From the Load Type drop-down
menu, select Slowly Changing Dimensions,
as shown in the following image. Click OK.
- Right-click the target
object DSDIMCUST and select Target
Transformations
The Target Transformation window opens.
- Click the Automap
button.
The
identically named source and target column names are added to the Expressions
window. The Target Transformations window should now look like
the following image.
Note: The
columns CKEY and ACTIVE are not mapped because these columns are
handled automatically by the DataMigrator Slowly Changing Dimension processing.
CKEY is the surrogate key, which automatically starts with a value
of 1 and increases by one, for each row added. The Active flag
is set to 1 for currently active rows.
Click OK to
close the Transformations window.
- From the main menu,
click File, then Save.
Enter dsxloadvust as the file name.
Example: Loading a Fact Table
A
fact table load requires looking up the keys for each row in the
corresponding dimension tables, and obtaining a surrogate key so
that the fact table can be joined to each of the dimensions for
subsequent reporting.
To create the fact table follow these
steps.
- In the DMC, right-click
an application directory in the navigation pane and choose New,
then Flow.
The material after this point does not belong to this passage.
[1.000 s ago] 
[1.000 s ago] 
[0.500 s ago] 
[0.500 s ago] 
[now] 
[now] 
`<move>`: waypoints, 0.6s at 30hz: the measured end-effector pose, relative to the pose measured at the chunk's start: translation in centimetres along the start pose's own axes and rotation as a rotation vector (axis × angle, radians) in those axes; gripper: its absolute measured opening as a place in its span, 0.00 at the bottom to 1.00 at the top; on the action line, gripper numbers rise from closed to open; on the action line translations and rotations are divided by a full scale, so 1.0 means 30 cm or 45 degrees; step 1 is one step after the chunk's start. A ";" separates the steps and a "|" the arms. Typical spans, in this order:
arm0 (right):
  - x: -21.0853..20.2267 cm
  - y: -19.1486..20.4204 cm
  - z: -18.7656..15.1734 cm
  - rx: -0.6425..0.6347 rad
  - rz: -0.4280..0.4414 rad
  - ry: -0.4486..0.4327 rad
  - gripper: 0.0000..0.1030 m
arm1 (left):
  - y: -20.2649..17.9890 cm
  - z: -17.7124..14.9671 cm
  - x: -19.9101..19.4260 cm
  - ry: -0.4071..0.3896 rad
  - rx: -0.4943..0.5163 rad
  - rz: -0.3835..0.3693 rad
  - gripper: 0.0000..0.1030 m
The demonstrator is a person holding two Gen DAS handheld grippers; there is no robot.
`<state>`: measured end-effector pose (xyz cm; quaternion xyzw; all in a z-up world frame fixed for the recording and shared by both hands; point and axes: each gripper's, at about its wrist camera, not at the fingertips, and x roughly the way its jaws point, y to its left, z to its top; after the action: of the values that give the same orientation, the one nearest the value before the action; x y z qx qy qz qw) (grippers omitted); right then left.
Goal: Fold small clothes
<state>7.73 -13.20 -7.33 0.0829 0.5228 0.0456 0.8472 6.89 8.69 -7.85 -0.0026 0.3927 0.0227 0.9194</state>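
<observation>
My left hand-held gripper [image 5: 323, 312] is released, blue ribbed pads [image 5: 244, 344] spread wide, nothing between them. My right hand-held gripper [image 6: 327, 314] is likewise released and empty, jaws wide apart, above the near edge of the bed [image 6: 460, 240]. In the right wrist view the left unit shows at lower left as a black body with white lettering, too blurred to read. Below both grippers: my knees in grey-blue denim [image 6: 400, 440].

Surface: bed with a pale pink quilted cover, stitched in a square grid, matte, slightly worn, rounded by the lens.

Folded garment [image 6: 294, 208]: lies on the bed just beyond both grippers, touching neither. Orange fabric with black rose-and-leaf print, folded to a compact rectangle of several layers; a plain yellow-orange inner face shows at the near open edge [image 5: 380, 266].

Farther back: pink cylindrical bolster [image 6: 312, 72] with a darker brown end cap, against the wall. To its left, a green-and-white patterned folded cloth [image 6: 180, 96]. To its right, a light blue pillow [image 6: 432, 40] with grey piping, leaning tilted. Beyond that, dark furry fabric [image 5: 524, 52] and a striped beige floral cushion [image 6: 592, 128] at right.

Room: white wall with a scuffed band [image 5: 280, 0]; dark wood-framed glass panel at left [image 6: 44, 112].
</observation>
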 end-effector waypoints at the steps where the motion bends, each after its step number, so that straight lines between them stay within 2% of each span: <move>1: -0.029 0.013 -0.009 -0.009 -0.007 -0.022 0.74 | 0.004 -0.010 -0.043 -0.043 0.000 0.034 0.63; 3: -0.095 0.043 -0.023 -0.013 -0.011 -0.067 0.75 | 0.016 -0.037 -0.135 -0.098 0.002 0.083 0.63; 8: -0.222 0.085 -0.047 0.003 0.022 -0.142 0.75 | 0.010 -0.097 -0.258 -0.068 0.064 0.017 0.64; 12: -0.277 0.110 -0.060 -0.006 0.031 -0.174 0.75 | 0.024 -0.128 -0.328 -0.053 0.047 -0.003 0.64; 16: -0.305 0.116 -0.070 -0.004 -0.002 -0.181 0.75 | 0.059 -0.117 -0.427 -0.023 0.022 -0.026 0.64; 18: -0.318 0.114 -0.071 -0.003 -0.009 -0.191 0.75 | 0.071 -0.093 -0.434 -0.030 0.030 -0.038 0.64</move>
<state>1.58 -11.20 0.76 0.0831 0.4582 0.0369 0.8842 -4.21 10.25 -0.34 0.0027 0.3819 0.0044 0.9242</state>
The data flow opens in the right
hand pane, with the SQL object displayed.
- Drag the data source
object DMORD from the ibisamp application
directory in the navigation pane into the workspace, to the left
of the SQL object.
- Drag the data source
object DMSALE from the ibisamp application
directory in the navigation pane into the workspace, to the left
of the SQL object.
A JOIN object is automatically added connected
to DMORD[MS] and DMSALE.
- Drag the data source
object DMINV from the ibisamp application
directory in the navigation pane into the workspace, to the left
of the SQL object.
A second JOIN object is automatically added
connected to the first JOIN object and DMINV.
- Right-click the SQL
object and select Column Selection.
The
Column Selection window opens.
- Select the following
columns and click the > arrow to add them
to the Selected Columns list:
ORDER_DATE from DMORD(T1)
PROD_NUM
from DMINV(T3)
STORE_CODE from DMORD(T1)
EMPID from
DMSALE(T2)
LINEPRICE from DMORD(T1)
QUANTITY from DMORD(T1)
- Click the Insert
Columns
button.
The
SQL Calculator opens.
- For Alias, type LINCOGS and
for calculation, expand DMPROD. Double-click QUANTITY, type*,
then expand DMINV and INVINFO.
Select COST so that the Expression window
shows T1.QUANTITY * T3.COST.
- Click OK to
close the SQL calculator.
The Column Selection window should appear
as in the following image.
- Click OK to
close the Column Selection window.
- Drag the target object DSFACT from
the ibisamp application directory to the workspace to the right
of the SQL object.
- Right-click DSFACT and
select Target Transformations.
The Transformations
window opens.
- Double-click ODKEY,
adding it to the Expressions window. With the line selected, click
the Calculator
button.
The
Transformation Calculator window opens.
- Click the Functions tab,
expand Data Source and Decoding, and double-click DB_LOOKUP.
The
Lookup function assist opens.
- Click the ellipsis button
after Lookup Synonym. Select the synonym DSDIMTIME from
the ibisamp directory and press Enter.
- Under Lookup fields,
click the Add/Delete button. Select ORDER_DATE from
the left hand side and TDATE on the right
hand side. Click OK to close the dialog
box.
- Click the ellipsis button
after Return Field.
The Lookup Field dialog box opens.
- Double-click TKEY to
select it. Click OK to close the dialog
box.
The Lookup window should appear as shown in the following
image.
- Repeat steps 12-17
above for SHIP_DATE.
- Similar transformations
are required for each of the key columns.
For the rest of the
key columns, the Source Field and Lookup Field are pre-selected
since the names are the same in the Fact and Dimension tables.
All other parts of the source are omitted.